● Try it
Please set down the data word for word; images do not go in the copy.

● Information provided
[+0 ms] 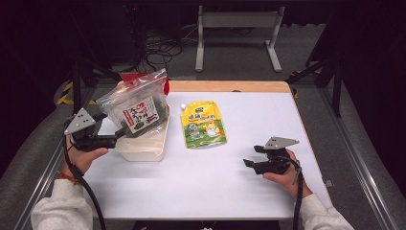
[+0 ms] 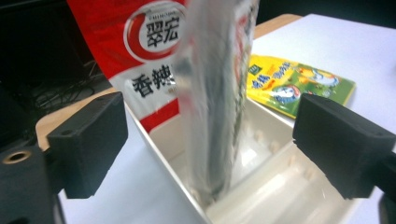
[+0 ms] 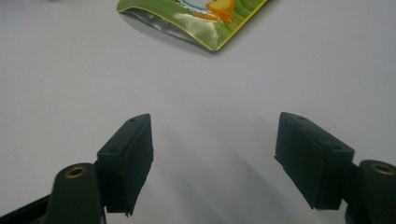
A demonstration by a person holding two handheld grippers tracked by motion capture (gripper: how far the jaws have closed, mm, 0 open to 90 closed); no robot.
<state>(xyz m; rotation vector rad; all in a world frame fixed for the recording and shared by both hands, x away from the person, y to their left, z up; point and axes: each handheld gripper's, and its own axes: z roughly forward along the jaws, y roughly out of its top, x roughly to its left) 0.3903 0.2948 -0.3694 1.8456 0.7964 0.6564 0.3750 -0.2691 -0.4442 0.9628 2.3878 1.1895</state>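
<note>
Nearest me, my right hand-held gripper (image 1: 251,162) hovers low over the smooth white counter (image 1: 249,120), its matte black jaws spread wide on nothing. My left hand-held gripper (image 1: 114,140) has its blocky jaws wide apart too, pads clear of the glossy clear zip bag (image 1: 136,103) standing on edge in the translucent white plastic bin (image 1: 143,146). From the left gripper view the bag (image 2: 219,88) shows as a thin crinkled edge between my jaws, with a red printed packet (image 2: 140,51) behind it. Farther out, a flat yellow-green spouted pouch (image 1: 203,125) lies between the bin and my right hand, well apart from both.
</note>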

● Task result
[+0 ms] 
[+0 ms] 
[+0 ms] 
A demonstration by a person holding two handheld grippers tracked by motion capture (gripper: how far the jaws have closed, mm, 0 open to 90 closed); no robot.
<state>(xyz m; rotation vector rad; all in a world frame fixed for the recording and shared by both hands, x away from the person, y to their left, z up; point and axes: each handheld gripper's, and its own axes: z roughly forward along the jaws, y roughly out of its top, x roughly to its left) 0.3903 0.2948 -0.3694 1.8456 0.7964 0.6564 0.3750 -0.2691 -0.4442 0.9628 2.3878 1.1895</state>
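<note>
Nearest me, my right hand-held gripper (image 1: 251,162) hovers low over the smooth white counter (image 1: 249,120), its matte black jaws spread wide on nothing. My left hand-held gripper (image 1: 114,140) has its blocky jaws wide apart too, pads clear of the glossy clear zip bag (image 1: 136,103) standing on edge in the translucent white plastic bin (image 1: 143,146). From the left gripper view the bag (image 2: 219,88) shows as a thin crinkled edge between my jaws, with a red printed packet (image 2: 140,51) behind it. Farther out, a flat yellow-green spouted pouch (image 1: 203,125) lies between the bin and my right hand, well apart from both.
</note>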

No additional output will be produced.